**PROMPT:** When you return the data, keep every word exact and include none of the images.

**RECORDED INFORMATION:**
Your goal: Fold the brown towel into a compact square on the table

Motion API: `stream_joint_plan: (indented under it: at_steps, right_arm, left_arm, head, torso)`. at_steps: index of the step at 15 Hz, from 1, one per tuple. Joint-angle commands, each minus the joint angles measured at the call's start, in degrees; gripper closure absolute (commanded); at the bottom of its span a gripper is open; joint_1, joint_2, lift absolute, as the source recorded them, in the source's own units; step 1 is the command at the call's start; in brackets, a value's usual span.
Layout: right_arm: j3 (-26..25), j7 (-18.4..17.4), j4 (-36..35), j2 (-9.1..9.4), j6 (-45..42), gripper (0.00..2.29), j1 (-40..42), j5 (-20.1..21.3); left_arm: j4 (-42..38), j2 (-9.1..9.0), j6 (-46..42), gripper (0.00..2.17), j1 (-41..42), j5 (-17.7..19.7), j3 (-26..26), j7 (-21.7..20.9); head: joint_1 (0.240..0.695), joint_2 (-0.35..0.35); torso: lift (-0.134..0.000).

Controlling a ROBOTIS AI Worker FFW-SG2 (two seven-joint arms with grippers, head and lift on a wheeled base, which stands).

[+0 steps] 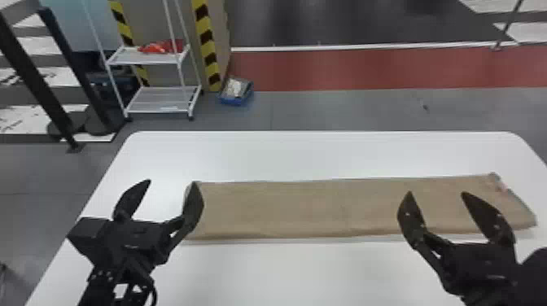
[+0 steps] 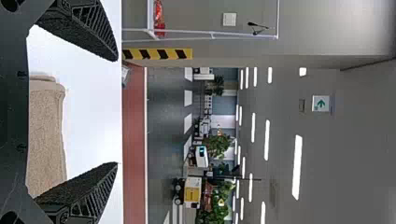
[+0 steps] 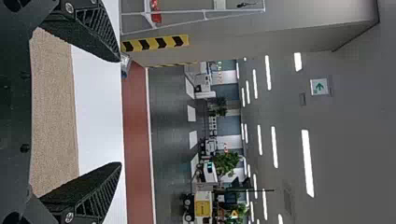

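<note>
While left pincer (image 1: 172, 183) and right pincer (image 1: 437, 193) stand wide open, empty, the brown towel (image 1: 305, 207) lies lengthwise left-to-right on the desk (image 1: 305, 154).

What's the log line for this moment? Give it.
towel: long strip on table, not yet square | left tool: open, empty | right tool: open, empty

From my station I see the brown towel (image 1: 309, 209) as matt, softly rough cloth, lying on a smooth white table (image 1: 309, 272) with a faint plastic-like sheen to its top.
</note>
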Motion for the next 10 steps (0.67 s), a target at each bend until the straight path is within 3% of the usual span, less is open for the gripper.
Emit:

**RESPONSE:**
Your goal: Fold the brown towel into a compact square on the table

Motion API: `stream_joint_plan: (indented under it: at_steps, right_arm, left_arm, head, torso)`. at_steps: index of the step at 15 Hz, from 1, one per tuple. Joint-angle commands, each minus the joint angles measured at the call's start, in degrees; gripper closure absolute (commanded); at the bottom of its span a gripper is open; joint_1, joint_2, lift absolute, as the source recorded them, in the source's own units; step 1 is the command at the call's start; in brackets, a value's usual span.
Layout: right_arm: j3 (-26..25), j7 (-18.4..17.4), j4 (-36..35), j2 (-9.1..9.4), j6 (-45..42), gripper (0.00..2.29), j1 (-40..42), j5 (-20.1..21.3); left_arm: j4 (-42..38), j2 (-9.1..9.0), j6 (-46..42), gripper (0.00..2.17), j1 (-41..42), j5 (-17.7..19.7), j3 (-26..26), j7 (-21.7..20.9); head: joint_1 (0.240..0.695), joint_2 (-0.35..0.35); torso: lift (-0.134..0.000).

Controlling a ROBOTIS AI Worker FFW-SG2 (two seven-joint arms with grippers, head and lift on a wheeled base, which stands).

[+0 steps] 
[+0 steps] 
[+0 steps] 

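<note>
While left pincer (image 1: 172, 183) and right pincer (image 1: 437, 193) stand wide open, empty, the brown towel (image 1: 305, 207) lies lengthwise left-to-right on the desk (image 1: 305, 154).

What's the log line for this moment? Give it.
towel: long strip on table, not yet square | left tool: open, empty | right tool: open, empty

From my station I see the brown towel (image 1: 309, 209) as matt, softly rough cloth, lying on a smooth white table (image 1: 309, 272) with a faint plastic-like sheen to its top.
</note>
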Motion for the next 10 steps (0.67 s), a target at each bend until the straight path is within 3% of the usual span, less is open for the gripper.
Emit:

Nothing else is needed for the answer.